GDZ: Finally, can you reveal me some plans for the band future…
QE:We are doing a few collaborations, like I said, but until they’re done I don’t want ot talk about them, because a lot of times these plans change or fall through. Our focus in the next few months, before I move out of New York in December, is going to be Kailash. This may or may not be our last album, even though it’s only our second full length. It all depends what happens in Rhode Island and what we feel is right for the band. It’s going to be very different from Surya in some ways, but we always try and preserve the spirit of the band throughout, so I am sure by the time it is done, it will also sound very similar in some ways.
We have recently been very disillusioned with shows in clubs – a lot of bands like us aren’t best felt in a club. I went to an Earth concert in May and I really wanted the show to leave the Knitting Factory and go out to an old warehouse or an abandoned Long Island wharf. Raj had just sat down in the middle of the crowd. That’s the space we are in right now. We want to play in our own element, which is nature.

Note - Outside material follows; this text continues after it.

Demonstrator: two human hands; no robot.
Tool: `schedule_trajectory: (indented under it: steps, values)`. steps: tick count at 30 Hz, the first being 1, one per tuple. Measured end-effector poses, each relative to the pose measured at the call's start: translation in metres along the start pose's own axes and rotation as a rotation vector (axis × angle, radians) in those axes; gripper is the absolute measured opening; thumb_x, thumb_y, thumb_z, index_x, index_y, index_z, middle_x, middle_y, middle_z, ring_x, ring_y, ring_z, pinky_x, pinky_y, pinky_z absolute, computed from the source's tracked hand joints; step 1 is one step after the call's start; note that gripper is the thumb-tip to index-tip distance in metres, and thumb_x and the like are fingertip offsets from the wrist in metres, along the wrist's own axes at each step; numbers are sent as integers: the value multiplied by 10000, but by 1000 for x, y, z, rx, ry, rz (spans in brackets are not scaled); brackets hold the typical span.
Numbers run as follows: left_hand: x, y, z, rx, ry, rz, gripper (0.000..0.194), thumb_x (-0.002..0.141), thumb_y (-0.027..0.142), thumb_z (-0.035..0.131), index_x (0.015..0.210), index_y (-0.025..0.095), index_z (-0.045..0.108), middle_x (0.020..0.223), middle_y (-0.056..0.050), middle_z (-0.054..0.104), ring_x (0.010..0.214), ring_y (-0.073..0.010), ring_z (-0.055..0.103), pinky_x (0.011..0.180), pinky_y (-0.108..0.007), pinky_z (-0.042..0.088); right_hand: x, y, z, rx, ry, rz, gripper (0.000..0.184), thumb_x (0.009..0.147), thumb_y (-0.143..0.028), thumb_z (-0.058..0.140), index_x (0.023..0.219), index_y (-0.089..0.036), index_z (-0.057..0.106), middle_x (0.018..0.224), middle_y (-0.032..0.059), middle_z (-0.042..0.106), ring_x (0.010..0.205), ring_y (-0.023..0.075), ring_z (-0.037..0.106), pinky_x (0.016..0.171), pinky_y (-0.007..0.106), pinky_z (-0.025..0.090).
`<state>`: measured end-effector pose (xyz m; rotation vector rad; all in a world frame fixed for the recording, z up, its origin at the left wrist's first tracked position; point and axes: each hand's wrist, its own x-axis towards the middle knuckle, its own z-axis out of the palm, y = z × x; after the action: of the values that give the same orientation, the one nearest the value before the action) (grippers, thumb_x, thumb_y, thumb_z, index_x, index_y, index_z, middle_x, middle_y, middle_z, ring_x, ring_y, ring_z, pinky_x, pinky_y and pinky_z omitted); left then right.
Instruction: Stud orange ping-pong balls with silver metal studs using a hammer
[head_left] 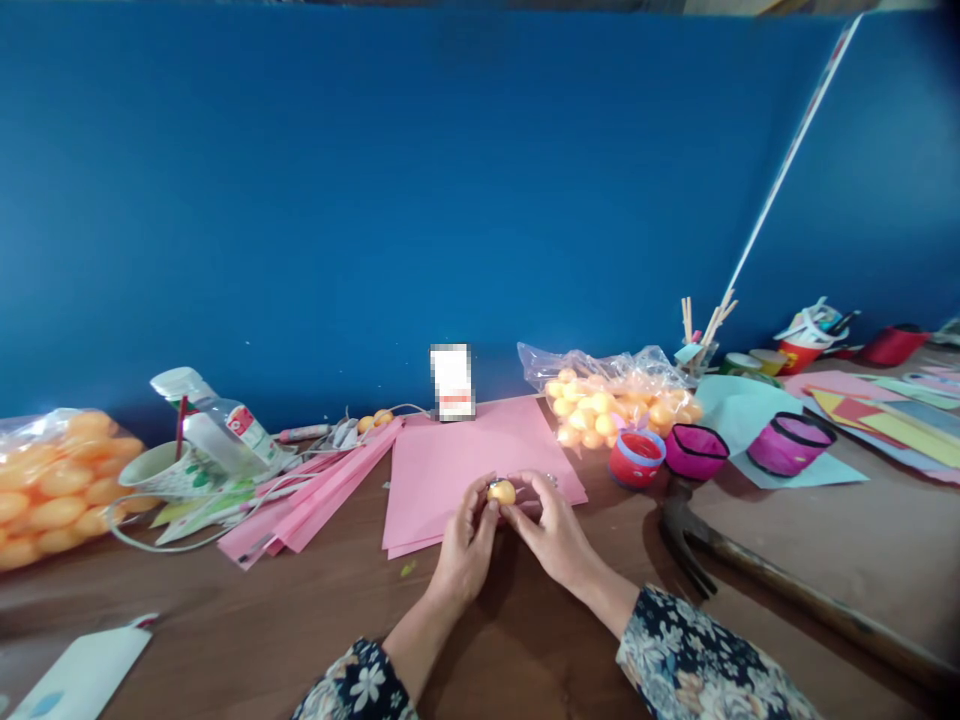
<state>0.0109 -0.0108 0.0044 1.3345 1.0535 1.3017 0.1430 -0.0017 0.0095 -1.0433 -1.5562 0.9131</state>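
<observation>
My left hand and my right hand meet over the near edge of a stack of pink paper sheets. Between their fingertips they pinch a small orange ball. Both hands are closed around it, thumbs and forefingers touching it from either side. Floral sleeves cover both forearms. A clear bag of orange balls lies just beyond my right hand.
Small red and magenta paper cups stand right of the pink sheets, and a hammer lies on the brown table. Pink paper strips, a plastic bottle and another bag of balls sit left. Coloured papers lie at far right.
</observation>
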Motion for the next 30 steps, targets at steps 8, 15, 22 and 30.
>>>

We want to go out and be inspired by nature and gather our ideas from there, write songs outdoors. I was watching a river thawing from winter in Maine, and it was one of the most beautiful things I have ever seen, but more than that, it reminded me why I needed to play music. I could heard the rumbling bass and the soft guitars flowing with the heavy crush of the river.
We also want to play whatever we feel is right, and not be limited by instrumentation and what we can do live. Whereas Surya was a completely live thing, this one will probably be done with more premeditation. Rather than, “Let’s just play and see what happens,” we might start with “This is the image we are following and this is the end we are hunting, let’s now see how we play it.” We already recorded some demos for Kailash, before our mindset totally flipped, so we have a nice 7” worth of material, but as usual, I don’t know if we’ll find anyone who wants to release it. I am also hoping that someone will be interested in releasing Surya on vinyl, but no one has approached us about it yet.
GDZ: That’s all!
QE:Thanks so much. Good luck with the zine.